Data extracted from a collection
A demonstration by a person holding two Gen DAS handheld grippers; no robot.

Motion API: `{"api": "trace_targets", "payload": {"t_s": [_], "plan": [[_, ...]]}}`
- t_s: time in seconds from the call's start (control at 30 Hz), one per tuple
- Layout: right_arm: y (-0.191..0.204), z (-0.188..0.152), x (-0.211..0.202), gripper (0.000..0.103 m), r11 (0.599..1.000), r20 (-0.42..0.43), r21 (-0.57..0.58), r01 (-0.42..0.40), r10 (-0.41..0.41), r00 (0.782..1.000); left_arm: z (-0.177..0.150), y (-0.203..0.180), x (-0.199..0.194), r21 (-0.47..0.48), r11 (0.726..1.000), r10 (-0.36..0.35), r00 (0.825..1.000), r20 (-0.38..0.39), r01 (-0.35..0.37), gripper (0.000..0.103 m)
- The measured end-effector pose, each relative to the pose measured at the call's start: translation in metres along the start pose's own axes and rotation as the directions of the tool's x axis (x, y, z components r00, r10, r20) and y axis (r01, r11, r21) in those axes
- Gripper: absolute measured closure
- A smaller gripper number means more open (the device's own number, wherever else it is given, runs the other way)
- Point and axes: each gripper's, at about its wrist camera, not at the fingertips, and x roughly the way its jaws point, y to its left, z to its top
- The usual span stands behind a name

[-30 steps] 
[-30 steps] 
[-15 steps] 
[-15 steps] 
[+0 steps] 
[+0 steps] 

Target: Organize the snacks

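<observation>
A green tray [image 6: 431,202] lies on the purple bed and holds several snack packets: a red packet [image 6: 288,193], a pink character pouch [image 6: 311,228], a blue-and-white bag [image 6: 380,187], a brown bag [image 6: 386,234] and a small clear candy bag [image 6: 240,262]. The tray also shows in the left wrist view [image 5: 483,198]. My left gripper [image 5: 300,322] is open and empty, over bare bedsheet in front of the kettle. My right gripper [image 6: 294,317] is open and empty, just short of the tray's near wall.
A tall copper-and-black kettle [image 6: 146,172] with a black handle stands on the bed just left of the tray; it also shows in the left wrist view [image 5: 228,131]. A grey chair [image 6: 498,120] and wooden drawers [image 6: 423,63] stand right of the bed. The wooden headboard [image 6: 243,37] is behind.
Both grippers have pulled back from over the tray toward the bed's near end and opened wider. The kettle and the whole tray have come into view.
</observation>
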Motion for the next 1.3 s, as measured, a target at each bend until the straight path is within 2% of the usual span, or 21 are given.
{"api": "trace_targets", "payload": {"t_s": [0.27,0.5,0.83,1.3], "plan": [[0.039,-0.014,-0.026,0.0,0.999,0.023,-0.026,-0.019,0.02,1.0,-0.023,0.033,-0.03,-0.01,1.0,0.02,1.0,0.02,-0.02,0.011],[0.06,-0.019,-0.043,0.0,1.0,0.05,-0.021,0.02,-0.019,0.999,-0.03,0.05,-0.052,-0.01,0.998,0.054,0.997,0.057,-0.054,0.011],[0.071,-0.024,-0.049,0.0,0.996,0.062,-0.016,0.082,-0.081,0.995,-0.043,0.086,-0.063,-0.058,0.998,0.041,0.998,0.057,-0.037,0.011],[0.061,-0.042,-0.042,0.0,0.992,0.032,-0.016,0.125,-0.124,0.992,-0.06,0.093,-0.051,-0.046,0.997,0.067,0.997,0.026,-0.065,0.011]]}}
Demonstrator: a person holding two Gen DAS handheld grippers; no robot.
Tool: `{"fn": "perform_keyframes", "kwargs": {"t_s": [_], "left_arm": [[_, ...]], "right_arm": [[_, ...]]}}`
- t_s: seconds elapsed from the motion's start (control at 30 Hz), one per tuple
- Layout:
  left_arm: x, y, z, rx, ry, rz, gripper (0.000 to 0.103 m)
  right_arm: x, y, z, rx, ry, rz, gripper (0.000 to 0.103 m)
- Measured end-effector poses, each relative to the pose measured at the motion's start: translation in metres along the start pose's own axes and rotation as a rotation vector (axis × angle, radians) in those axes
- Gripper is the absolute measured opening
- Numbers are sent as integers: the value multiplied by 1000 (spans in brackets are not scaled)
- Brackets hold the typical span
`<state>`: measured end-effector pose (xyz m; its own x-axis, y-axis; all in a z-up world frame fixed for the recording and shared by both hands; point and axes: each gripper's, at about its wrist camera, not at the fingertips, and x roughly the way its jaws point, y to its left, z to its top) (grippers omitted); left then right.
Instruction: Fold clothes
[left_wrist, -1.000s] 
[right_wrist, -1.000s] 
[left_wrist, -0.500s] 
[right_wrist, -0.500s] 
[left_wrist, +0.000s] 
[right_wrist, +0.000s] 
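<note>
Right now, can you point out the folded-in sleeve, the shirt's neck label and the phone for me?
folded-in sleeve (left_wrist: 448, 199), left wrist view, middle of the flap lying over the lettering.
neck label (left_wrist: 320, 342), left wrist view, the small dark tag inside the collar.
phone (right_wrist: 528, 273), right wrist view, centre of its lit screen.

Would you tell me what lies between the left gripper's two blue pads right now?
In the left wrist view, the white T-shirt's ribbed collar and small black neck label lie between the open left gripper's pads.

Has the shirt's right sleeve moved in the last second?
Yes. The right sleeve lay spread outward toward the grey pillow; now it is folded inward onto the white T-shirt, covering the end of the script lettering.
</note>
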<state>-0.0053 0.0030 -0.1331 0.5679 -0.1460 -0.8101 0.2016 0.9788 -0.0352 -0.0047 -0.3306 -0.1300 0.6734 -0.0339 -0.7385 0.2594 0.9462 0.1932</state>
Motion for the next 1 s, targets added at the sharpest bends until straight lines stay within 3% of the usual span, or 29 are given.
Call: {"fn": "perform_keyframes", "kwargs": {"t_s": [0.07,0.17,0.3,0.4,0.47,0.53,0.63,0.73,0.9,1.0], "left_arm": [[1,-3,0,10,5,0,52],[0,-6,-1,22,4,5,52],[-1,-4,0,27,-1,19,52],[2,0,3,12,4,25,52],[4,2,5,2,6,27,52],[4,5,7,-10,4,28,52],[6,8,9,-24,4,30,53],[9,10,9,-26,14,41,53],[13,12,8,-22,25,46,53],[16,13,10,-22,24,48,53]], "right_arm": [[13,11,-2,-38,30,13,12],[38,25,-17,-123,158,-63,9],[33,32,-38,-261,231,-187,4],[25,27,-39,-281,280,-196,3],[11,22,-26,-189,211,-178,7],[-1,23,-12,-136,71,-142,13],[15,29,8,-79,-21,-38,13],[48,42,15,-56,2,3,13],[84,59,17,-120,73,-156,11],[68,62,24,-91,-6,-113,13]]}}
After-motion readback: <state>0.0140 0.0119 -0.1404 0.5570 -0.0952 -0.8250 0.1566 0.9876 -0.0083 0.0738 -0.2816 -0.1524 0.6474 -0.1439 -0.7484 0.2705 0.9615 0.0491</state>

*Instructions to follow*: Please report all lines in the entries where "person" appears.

*Result of the task*:
A demonstration by a person holding two Gen DAS handheld grippers; no robot.
Demonstrator: a person holding two Gen DAS handheld grippers; no robot.

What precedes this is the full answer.